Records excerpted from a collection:

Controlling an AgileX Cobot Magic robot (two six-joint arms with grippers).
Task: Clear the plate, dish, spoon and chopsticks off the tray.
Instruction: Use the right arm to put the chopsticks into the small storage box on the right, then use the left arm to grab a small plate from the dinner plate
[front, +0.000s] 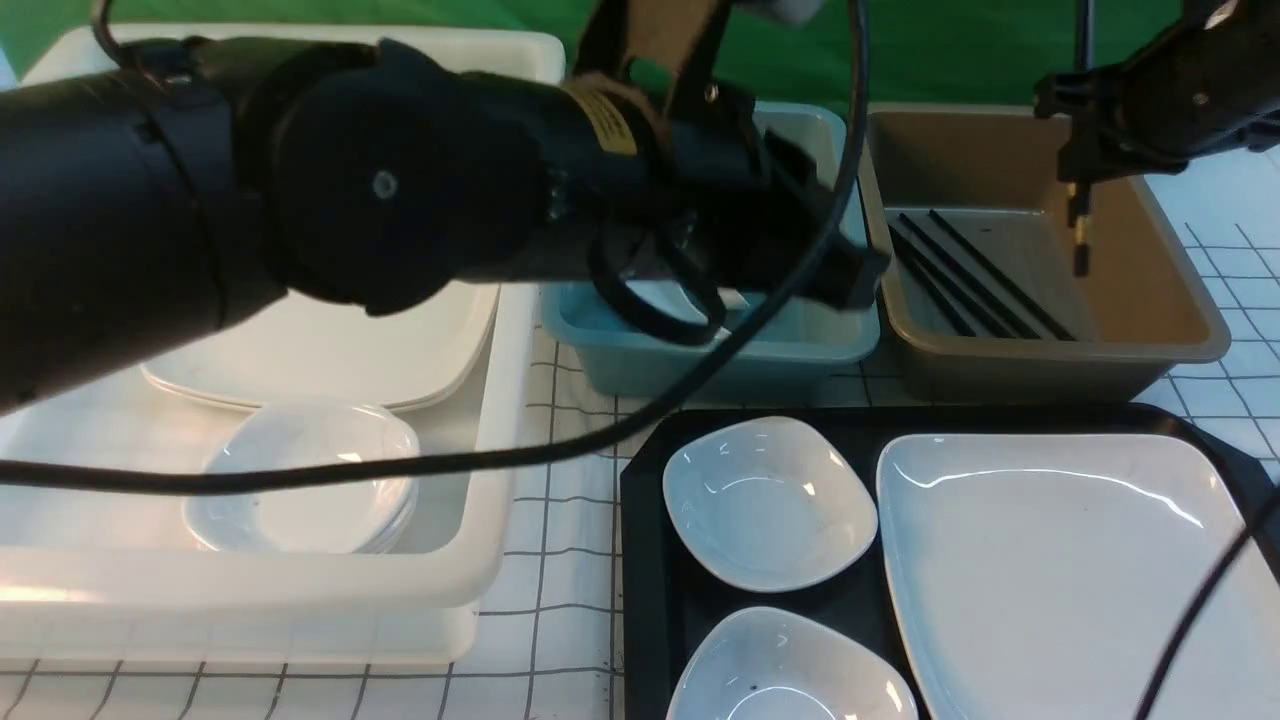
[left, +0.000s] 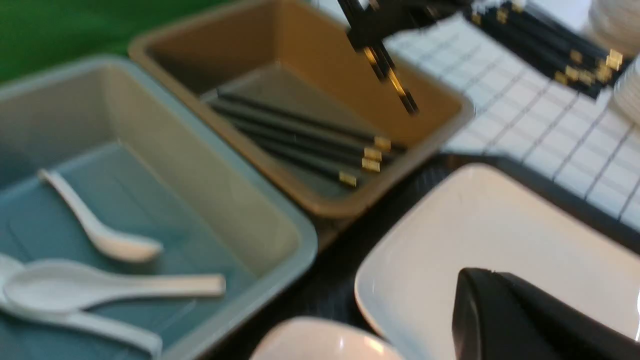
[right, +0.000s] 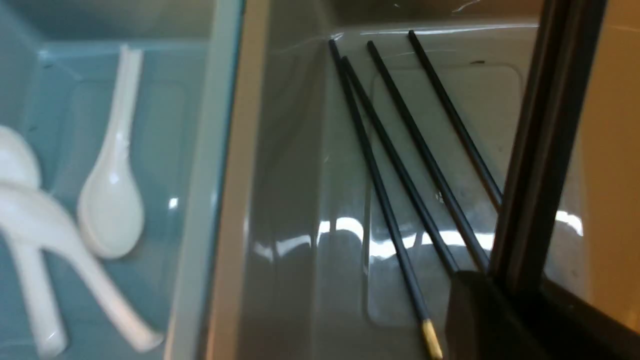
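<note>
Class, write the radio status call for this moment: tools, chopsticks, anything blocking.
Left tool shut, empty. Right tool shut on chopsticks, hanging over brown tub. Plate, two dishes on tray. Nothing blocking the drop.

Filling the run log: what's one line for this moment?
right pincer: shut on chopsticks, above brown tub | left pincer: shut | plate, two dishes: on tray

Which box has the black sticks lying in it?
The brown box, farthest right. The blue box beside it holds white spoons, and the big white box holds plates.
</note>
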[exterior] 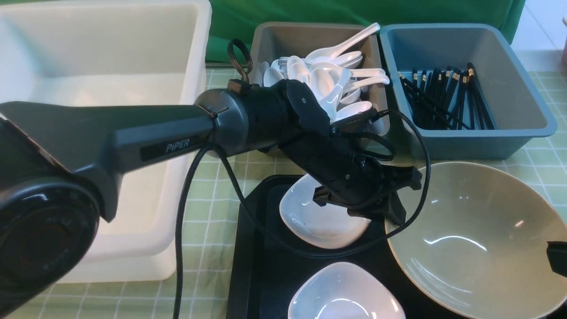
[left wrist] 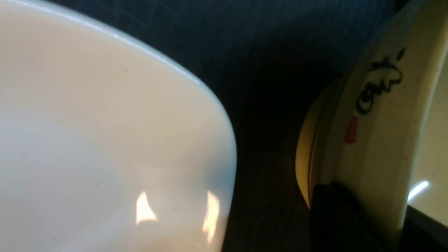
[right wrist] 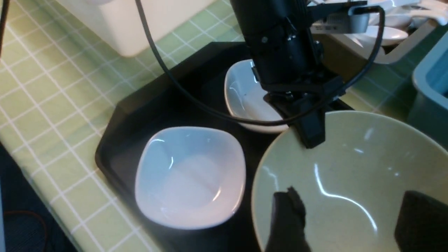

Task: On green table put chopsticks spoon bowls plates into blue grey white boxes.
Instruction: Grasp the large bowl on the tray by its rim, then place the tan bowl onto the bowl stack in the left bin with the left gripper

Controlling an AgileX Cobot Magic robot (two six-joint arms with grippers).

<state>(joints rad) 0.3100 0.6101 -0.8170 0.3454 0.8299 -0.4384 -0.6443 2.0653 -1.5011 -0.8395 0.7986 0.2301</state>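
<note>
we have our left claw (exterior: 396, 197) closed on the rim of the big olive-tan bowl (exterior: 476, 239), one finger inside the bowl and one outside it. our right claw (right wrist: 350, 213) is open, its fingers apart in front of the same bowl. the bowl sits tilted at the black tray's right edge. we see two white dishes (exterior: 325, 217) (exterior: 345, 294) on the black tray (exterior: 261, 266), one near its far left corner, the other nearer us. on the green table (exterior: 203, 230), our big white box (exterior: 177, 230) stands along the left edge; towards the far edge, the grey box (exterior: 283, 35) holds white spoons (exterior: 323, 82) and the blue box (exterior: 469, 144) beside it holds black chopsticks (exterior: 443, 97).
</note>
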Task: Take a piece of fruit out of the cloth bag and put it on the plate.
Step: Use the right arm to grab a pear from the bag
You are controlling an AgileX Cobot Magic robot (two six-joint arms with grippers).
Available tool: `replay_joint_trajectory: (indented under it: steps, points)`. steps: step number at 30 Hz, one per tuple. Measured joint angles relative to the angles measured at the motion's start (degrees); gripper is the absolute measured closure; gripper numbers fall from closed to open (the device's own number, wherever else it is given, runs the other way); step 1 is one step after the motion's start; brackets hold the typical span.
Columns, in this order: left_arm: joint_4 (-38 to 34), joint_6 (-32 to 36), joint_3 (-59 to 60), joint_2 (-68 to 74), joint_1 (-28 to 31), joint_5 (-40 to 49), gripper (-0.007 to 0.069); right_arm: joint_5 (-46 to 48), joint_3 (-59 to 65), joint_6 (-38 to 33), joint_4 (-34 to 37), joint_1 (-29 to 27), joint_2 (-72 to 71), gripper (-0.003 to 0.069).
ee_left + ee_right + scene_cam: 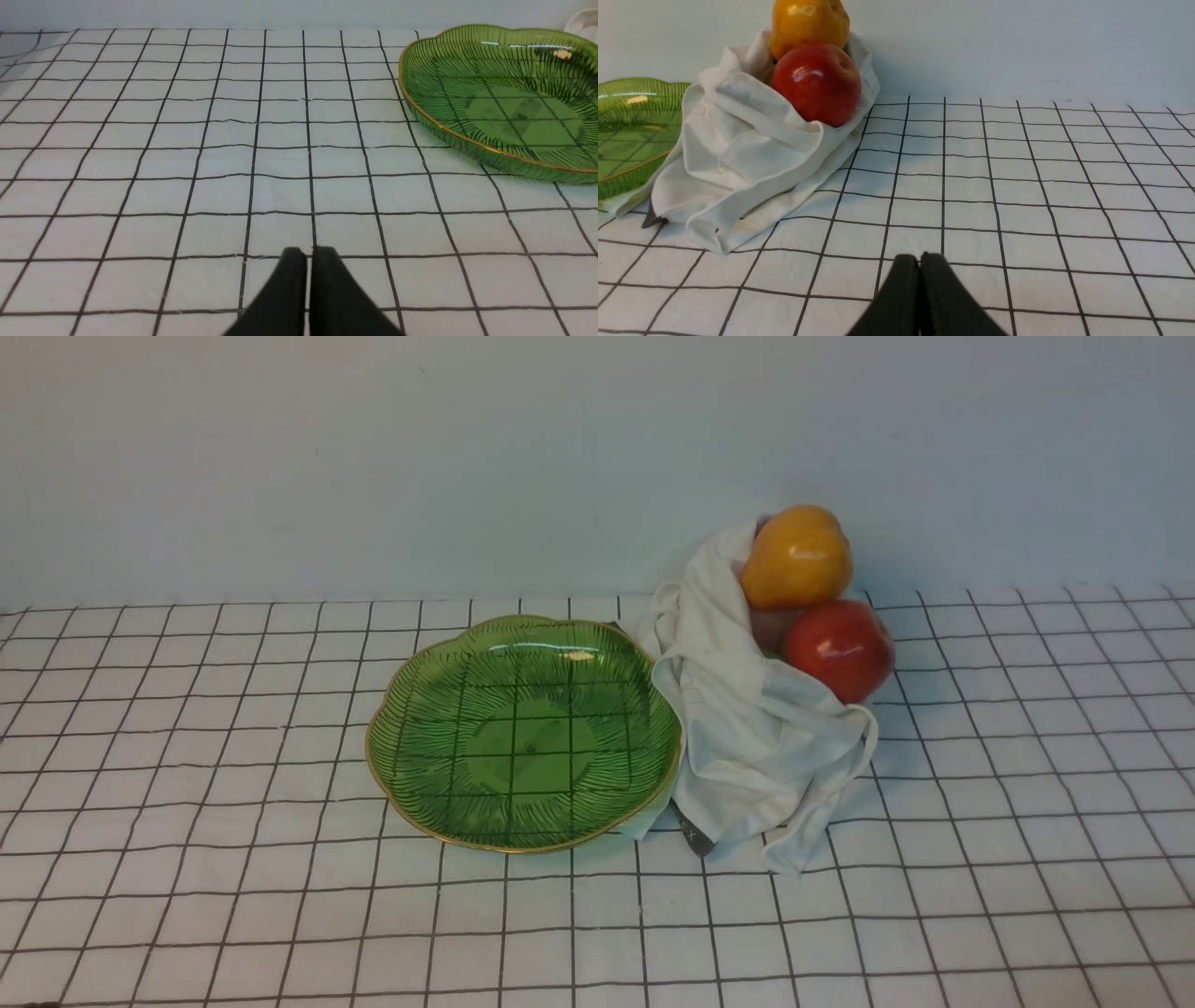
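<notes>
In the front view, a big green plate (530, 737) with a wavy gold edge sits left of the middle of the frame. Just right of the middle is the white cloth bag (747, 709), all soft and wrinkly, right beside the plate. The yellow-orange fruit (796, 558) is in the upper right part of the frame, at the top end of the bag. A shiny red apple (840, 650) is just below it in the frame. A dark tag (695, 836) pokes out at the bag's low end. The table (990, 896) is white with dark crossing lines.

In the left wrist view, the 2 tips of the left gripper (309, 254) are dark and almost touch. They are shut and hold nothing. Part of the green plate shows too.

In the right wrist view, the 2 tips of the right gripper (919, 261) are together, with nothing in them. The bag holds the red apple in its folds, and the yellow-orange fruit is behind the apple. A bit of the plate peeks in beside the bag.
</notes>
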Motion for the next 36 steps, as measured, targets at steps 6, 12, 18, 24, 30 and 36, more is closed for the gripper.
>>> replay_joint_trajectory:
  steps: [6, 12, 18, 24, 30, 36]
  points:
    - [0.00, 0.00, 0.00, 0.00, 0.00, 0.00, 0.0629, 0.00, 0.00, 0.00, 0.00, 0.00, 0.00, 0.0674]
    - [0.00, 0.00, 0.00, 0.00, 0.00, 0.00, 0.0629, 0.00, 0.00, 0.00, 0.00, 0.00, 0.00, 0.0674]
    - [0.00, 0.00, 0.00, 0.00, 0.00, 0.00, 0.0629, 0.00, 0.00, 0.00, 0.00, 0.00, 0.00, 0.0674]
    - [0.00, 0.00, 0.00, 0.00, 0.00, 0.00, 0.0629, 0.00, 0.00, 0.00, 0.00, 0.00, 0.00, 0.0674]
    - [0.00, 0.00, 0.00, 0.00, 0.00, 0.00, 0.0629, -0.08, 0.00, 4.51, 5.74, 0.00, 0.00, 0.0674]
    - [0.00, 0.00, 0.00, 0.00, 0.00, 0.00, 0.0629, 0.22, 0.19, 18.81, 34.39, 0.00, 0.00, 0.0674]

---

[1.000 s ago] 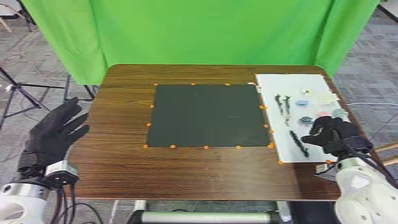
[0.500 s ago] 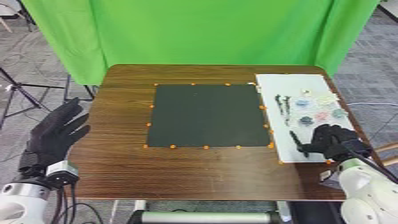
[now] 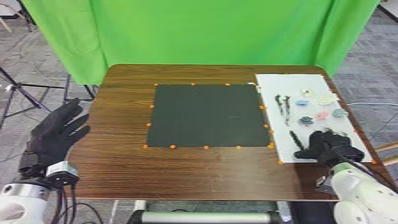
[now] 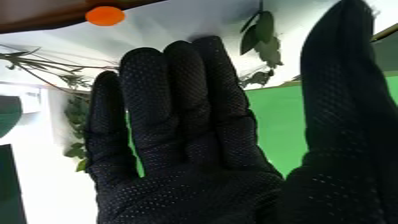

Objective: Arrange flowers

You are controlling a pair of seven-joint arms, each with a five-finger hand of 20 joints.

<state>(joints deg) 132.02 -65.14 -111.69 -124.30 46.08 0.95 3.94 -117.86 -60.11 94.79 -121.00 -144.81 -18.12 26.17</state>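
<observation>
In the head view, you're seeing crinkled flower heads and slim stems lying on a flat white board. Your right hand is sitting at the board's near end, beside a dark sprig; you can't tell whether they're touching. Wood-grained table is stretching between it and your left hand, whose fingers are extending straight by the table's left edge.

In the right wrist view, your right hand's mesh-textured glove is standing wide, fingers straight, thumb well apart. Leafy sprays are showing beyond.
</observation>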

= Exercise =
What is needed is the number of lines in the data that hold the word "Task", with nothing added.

= Solution =
3